In conclusion, this study suggests the practical application of green-fabricated Ag-NPs from Q. incana leaf extract against A. solani to effectively control EB disease in tomatoes.

Peer Review reports


Tomato (Solanum lycopersicum L., Solanaceae) is a highly nutritive fruit, which some consider a vegetable, due to the large contents of different vitamins such as A, C, and other natural antioxidants, which are not found in other crops [1]. After potatoes, the tomato plant is the most profitable solanaceous vegetative crop. It is indigenous to Southern China is the leading tomato production country followed by India and United States. America and is widely refined in 140 countries around the world, with a production of 150 million tons annually [2]. Tomato production in Pakistan is crucial for both domestic consumption and export markets, playing a pivotal role in the agricultural sector’s economy due to its significant contribution to livelihoods and food security [3]. The annual production of tomatoes in Pakistan typically ranges between 1.5 million to 2.0 million metric tons, with some fluctuations from year to year but its annual production can vary due to factors such as weather conditions, agricultural practices, and government policies [4].

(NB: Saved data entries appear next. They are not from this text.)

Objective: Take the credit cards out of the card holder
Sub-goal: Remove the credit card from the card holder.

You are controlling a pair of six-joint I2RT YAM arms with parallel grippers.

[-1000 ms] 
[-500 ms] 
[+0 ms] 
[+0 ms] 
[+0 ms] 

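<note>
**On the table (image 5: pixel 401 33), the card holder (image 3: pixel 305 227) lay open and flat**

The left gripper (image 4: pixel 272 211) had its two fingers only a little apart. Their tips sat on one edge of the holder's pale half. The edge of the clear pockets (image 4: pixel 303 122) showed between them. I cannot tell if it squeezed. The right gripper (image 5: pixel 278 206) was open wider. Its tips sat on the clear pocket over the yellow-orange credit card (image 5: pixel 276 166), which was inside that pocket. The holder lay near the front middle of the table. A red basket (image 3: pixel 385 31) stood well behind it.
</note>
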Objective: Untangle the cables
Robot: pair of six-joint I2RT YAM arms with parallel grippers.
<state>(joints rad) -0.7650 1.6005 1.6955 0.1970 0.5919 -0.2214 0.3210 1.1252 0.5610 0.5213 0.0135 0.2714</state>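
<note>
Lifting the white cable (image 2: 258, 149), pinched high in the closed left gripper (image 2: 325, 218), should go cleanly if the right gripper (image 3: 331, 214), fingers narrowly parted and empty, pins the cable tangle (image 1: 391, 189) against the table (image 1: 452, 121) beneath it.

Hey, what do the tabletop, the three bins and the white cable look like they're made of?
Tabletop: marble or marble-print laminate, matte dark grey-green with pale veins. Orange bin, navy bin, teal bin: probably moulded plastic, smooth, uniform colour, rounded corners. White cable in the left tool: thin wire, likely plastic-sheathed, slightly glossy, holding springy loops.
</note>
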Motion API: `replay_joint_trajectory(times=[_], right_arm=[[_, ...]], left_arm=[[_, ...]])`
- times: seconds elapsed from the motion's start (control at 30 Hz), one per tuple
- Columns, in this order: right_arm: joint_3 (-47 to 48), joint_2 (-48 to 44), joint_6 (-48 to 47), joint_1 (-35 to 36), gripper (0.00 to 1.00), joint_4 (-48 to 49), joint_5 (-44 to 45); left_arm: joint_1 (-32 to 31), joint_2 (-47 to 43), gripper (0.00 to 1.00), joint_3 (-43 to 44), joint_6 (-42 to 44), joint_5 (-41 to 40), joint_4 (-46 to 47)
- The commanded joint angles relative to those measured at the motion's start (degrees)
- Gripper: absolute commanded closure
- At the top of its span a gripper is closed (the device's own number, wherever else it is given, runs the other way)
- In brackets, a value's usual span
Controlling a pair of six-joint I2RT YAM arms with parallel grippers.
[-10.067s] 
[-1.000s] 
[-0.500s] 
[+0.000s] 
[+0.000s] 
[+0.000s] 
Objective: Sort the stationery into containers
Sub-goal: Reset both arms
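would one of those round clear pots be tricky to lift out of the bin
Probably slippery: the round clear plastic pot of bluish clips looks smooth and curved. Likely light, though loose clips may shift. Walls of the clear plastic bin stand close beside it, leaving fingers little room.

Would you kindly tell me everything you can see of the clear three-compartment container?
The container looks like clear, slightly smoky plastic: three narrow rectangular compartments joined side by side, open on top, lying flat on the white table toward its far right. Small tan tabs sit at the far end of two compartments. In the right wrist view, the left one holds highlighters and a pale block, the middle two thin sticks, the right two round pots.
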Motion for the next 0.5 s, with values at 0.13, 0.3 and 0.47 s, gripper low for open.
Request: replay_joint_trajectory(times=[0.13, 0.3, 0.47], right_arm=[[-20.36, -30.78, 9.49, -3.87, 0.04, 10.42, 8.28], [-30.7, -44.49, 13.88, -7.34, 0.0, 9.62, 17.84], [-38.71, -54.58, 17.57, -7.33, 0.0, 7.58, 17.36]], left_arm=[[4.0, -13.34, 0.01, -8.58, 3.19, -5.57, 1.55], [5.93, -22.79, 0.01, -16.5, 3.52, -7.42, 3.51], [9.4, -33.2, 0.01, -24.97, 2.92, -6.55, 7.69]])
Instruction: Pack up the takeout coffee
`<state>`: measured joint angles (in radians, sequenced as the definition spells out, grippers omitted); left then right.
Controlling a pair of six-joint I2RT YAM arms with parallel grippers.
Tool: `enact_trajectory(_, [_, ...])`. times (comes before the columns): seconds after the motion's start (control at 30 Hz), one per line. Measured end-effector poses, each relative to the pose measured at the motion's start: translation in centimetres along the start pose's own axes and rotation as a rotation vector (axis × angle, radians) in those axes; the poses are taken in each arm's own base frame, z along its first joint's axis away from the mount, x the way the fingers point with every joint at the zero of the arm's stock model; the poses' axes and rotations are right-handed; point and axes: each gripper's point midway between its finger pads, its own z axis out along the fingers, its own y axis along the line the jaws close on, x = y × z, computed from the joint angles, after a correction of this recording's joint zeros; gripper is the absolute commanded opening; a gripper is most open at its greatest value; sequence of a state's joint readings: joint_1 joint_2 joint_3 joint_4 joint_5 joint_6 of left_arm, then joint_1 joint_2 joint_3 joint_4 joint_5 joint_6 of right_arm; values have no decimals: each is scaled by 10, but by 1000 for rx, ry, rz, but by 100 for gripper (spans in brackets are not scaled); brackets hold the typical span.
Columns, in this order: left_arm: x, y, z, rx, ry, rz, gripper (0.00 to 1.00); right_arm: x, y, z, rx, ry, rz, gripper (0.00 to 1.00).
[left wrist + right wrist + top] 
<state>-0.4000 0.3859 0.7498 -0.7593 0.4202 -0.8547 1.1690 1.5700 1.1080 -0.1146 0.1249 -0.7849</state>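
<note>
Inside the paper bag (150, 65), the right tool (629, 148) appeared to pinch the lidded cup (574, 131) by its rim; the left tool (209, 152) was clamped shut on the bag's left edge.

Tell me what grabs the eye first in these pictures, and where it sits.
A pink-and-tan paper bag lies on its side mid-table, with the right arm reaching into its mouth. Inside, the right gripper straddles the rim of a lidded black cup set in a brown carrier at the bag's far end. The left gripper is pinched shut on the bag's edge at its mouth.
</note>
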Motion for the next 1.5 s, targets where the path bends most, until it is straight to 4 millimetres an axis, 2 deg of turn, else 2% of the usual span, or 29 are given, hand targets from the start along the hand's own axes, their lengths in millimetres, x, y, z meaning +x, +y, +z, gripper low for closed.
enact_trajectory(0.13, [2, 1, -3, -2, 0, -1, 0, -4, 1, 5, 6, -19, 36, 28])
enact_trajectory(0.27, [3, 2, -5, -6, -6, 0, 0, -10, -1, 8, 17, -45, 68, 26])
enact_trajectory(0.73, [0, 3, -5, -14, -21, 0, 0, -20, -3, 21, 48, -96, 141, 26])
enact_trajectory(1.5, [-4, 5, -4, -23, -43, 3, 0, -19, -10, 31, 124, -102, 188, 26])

Several diseases caused by bacteria, viruses, and fungi are attacking tomatoes, thus reducing their yield production [5]. Among fungal diseases, the EB of tomatoes triggered by A. solani causes severe yield losses all over the world [6]. EB is diagnosed by the presence of dark brown or black lesions with circular rings on the leaves of potatoes and tomatoes. Other manifestations include stem lesions and fruit rot. Alternaria species are widespread in agricultural soils around the world [7], and they are believed to be some of the most destructive soil-borne pathogens worldwide [8].

Different chemical fungicides are used for the management of EB disease, but due to the development of resistance in mainly mutual fungal pathogens against fungicides and the risk of exposure to fungicide residues resulting in health hazards, emphasis has been placed on alternative approaches to managing A. solani [9]. It is vital to implement eco-friendly and environmentally safe control procedures. In this regard, nanoparticles (NPs) are seen as superior to synthetic chemicals because of their lower environmental impact. NPs have been the focus of investigators, due to their exclusive properties (for example, their shape and size range depend on their optical, electrical, and antimicrobial applications). Nanoscale objects have developed as novel antimicrobial agents due to their enormous surface area-to-volume ratio and distinctive physical and chemical characteristics that improve their interaction with bacteria and cell penetration [10,11,12].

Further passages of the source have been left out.